To demonstrate, take a look at the following user experience flow. This is using a Samsung S8 Edge mobile with fingerprint authentication enabled, accessing AM 6.5 via a Chrome Canary browser. This flow is registering my “credential” against AM.





So what just happened? Well, basically AM triggered some client side JavaScript, that accessed the new credentials management API now available in the Chrome v70 browsers – you can also find it in the latest Microsoft Edge and Firefox browsers too. This API interacted with the Android OS to trigger a security key flow. The Android device then triggered a user interaction for a finger print, which caused a new public/private key pair to be generated and mapped to the user and relying party (AM) triggering the event. The public key was sent back to AM, whilst the private key was stored in the local device’s secure element.

On the AM side, this was simply using a standard intelligent authentication tree and the native callbacks.



So I’ve now registered some credentials. What can I do with that?

Well basically, we leverage that credential during login. Take a look at this video that shows the login journey.


Hardly rocket science eh? So here, again AM triggers some client side JavaScript that initiates the native OS prompting me for a fingerprint to locally authenticate to the device.

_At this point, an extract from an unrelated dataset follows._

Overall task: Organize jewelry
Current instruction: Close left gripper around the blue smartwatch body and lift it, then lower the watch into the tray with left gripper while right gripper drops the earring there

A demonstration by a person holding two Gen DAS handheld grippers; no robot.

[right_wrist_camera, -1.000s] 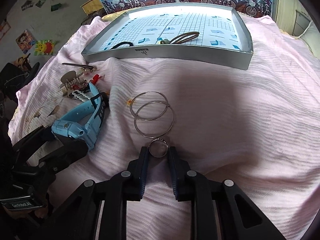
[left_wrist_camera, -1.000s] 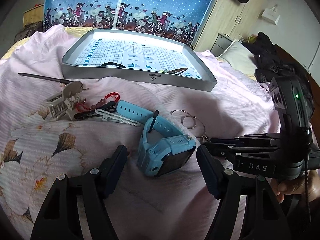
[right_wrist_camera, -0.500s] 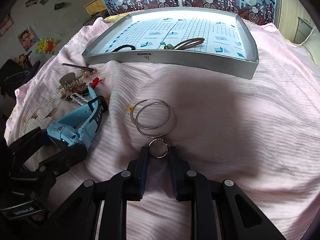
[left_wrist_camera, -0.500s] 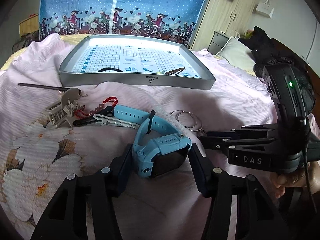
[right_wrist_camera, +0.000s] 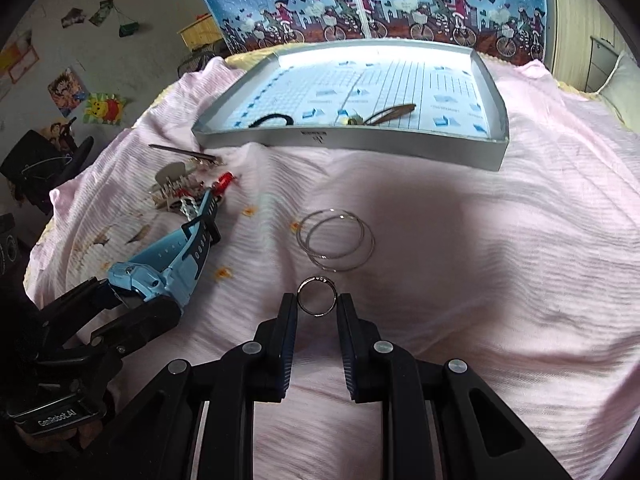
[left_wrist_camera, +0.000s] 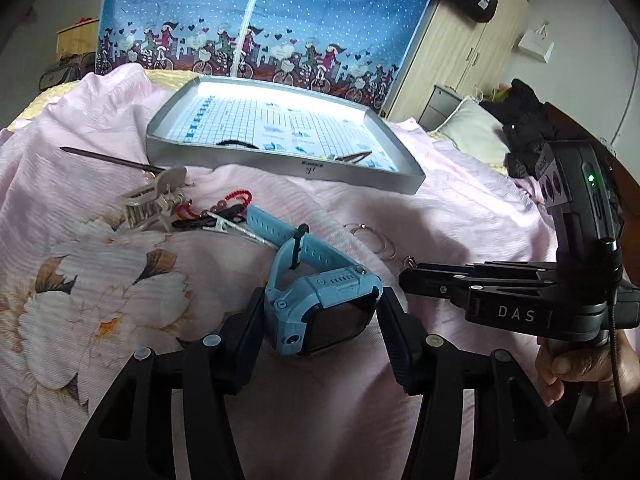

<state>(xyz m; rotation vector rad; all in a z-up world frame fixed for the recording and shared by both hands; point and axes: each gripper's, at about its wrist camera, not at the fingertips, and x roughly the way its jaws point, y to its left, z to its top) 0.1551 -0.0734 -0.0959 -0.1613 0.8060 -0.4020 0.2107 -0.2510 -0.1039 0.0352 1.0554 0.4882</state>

On result of that, the device can react to a challenge response flow that AM initiates. I basically prove ownership of the private key to the corresponding public key that AM has against my user profile.




Once complete, I’m authenticated and redirected to my user profile as normal. Simples. And not a password in sight.

The powerful aspect is really the interchangeability. An app owner can easily change authenticators, without having to change the backend server side deployment. No complex code changes, or SDK roll-outs, or device integration. Simple and secure with excellent agility.



1 comment:

  1. Thanks for sharing, I have been waiting for U2F in AM for a long time, and this is that much better! Very exciting feature.